= SUPPLIED INFORMATION =
● ● ●

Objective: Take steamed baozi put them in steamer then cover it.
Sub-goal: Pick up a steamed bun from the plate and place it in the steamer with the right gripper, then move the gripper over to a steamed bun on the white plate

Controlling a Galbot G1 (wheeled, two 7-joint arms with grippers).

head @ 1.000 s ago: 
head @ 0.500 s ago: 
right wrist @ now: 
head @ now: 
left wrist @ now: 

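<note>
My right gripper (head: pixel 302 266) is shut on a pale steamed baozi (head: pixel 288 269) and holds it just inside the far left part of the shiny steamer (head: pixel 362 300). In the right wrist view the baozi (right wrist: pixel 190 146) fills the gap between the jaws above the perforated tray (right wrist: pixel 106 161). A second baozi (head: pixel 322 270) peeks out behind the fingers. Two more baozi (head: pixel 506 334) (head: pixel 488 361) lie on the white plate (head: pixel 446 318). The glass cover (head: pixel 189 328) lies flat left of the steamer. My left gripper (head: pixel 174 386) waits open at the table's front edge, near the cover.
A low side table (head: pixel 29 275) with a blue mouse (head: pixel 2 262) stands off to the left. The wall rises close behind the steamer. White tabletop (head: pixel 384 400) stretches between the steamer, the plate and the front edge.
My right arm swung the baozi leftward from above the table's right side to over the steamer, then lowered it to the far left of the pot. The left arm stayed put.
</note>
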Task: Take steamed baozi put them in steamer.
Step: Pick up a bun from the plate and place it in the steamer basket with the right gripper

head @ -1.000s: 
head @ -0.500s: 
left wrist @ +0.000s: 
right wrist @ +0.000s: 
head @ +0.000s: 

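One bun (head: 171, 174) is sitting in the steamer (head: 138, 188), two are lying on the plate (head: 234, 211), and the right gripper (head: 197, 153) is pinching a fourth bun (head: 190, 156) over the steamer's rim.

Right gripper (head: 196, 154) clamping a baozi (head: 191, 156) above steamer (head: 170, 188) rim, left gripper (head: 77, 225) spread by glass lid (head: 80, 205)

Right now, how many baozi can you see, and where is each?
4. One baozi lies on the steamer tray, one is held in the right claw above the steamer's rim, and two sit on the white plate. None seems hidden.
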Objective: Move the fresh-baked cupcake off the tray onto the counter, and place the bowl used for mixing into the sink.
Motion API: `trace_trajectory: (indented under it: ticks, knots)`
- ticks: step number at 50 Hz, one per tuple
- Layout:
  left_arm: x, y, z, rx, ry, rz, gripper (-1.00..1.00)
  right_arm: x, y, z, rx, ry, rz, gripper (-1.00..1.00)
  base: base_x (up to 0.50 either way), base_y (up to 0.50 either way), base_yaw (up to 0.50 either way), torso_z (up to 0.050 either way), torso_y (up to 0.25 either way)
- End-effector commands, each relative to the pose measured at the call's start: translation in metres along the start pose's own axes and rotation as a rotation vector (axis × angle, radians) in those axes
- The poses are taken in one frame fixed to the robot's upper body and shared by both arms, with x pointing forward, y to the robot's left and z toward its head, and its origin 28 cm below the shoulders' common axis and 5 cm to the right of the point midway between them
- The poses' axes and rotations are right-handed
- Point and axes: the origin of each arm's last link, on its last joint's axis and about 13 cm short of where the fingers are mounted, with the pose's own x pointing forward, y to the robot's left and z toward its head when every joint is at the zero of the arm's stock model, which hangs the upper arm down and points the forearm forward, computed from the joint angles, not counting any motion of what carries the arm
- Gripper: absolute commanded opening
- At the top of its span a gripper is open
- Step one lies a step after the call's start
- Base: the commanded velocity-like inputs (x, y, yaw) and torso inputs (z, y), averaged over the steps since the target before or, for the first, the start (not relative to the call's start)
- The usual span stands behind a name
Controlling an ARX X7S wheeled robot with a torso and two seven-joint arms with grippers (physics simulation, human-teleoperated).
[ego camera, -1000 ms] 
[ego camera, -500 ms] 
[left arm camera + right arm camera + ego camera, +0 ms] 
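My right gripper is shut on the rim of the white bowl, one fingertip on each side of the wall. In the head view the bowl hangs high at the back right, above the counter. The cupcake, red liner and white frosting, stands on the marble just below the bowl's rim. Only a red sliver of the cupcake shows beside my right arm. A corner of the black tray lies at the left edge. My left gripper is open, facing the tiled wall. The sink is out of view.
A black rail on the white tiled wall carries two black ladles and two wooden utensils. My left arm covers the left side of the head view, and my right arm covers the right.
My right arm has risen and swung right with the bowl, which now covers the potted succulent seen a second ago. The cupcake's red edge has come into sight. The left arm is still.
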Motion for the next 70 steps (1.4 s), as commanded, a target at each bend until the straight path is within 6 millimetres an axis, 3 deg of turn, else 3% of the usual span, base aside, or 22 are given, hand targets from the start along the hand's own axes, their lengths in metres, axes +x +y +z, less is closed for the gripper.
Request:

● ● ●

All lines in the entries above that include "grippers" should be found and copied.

Controlling a Galbot G1 (wheeled, two 7-joint arms with grippers).
Controlling an ARX X7S wheeled robot with a torso and two seven-joint arms with grippers (physics simulation, human-teleoperated).

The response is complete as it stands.